Handelsplattformen gegen Bitcoins getauscht werden, dadurch ist ein anonymer Einstiegspunkt in einen Altcoin auch ein anonymer Einstiegspunkt in das BitcoinSystem. Deshalb sollten auf alternative digitale Währungen dieselben Regulierungen wie auf das Bitcoin-System angewandt werden, da nahezu alle dieselbe funktionsrelevante Basis haben.

Die Vertrauensgrundlage digitaler Währungen trotz Anonymität

Bitcoin hat als erste Online-Währung einen vertrauenswürdigen Mittler als zentrale Instanz entbehrlich gemacht. Diese Instanz wurde zuvor benötigt, damit die digitale Währung nicht einfach kopiert werden kann, da jede digitale Währung letztendlich nur aus gespeicherten Dateien besteht, die verändert und dupliziert werden können. Das bedeutet, dass eine Geldmenge einer Online-Währung beliebig erhöht werden kann. Dies generiert im Einzelfall Geld, führt jedoch zu einer drastischen Geldentwertung. Ein damit verbundenes Problem wird „Byzantine Generals Problem“50 genannt. Dieses Problem beschäftigt sich damit, den richtigen Schlachtplan an eine bekannte Anzahl Generäle zu verteilen, ohne dabei zu wissen, welcher General ein Verräter ist und dementsprechend den richtigen Schlachtplan sabotieren wird.

Diese Probleme wurden im Bitcoin-System durch die Blockchain und die darin vergebenen Hash-Werte gelöst.51 Diese Hash-Werte werden in Blocks vermerkt, ein Block besteht aus einer Sammlung aller neu getätigten Transaktionen, dem Hash-Wert des vorherigen gültigen Blocks und eines schwierig zu findenden proof-of-work.

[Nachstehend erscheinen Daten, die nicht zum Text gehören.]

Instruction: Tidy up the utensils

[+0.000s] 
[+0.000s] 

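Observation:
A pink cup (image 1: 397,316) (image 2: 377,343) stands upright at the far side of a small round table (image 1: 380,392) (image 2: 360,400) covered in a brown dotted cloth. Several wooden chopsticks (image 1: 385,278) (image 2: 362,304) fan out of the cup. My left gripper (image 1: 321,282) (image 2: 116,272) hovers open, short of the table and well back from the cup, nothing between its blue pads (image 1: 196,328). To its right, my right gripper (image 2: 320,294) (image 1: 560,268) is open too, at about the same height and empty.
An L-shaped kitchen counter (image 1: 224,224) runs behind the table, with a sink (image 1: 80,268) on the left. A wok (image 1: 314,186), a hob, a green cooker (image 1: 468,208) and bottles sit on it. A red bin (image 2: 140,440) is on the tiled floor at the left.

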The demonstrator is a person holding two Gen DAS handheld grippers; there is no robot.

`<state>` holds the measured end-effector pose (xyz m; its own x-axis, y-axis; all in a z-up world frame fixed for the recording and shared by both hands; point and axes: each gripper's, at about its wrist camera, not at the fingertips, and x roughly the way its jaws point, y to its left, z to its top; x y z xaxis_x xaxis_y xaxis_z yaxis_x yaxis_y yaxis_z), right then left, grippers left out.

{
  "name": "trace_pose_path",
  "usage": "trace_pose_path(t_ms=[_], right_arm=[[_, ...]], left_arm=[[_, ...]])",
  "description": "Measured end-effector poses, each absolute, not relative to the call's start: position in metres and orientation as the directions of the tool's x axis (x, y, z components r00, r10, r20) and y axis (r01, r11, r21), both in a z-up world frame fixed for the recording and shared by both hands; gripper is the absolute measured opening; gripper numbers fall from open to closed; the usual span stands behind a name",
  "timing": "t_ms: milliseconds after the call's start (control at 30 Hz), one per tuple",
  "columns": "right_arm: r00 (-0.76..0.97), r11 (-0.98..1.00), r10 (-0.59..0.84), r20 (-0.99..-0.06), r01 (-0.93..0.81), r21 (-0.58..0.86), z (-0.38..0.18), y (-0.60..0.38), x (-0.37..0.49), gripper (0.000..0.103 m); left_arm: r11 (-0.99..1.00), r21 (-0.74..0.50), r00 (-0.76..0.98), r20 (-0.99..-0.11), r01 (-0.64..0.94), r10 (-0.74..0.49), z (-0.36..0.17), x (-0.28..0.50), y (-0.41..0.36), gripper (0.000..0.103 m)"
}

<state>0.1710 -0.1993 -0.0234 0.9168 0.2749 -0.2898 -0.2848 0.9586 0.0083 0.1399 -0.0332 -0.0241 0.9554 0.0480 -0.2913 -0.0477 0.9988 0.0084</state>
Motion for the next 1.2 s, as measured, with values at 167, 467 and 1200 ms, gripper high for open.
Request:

Anhand der Schwierigkeit der Berechnung des proof-of-work kann die Anzahl der generierten Bitcoins pro Stunde gesteuert werden. Diese wird so gesetzt, dass eine durchschnittlich gleiche Anzahl an Bitcoins pro Stunde entsteht.52 Das bedeutet, dass ohne ein öffentliches Transaktionsverzeichnis wie die Blockchain, eine andere Lösung für das Problem der Kopierbarkeit und des Byzantine Generals Problems gefunden werden müsste, um eine funktionierende digitale Währung zu erschaffen.

Diese Lösung des Problems hat leider den systemimmanenten Nachteil, dass alle Transaktionen permanent und öffentlich einsehbar und auswertbar sind.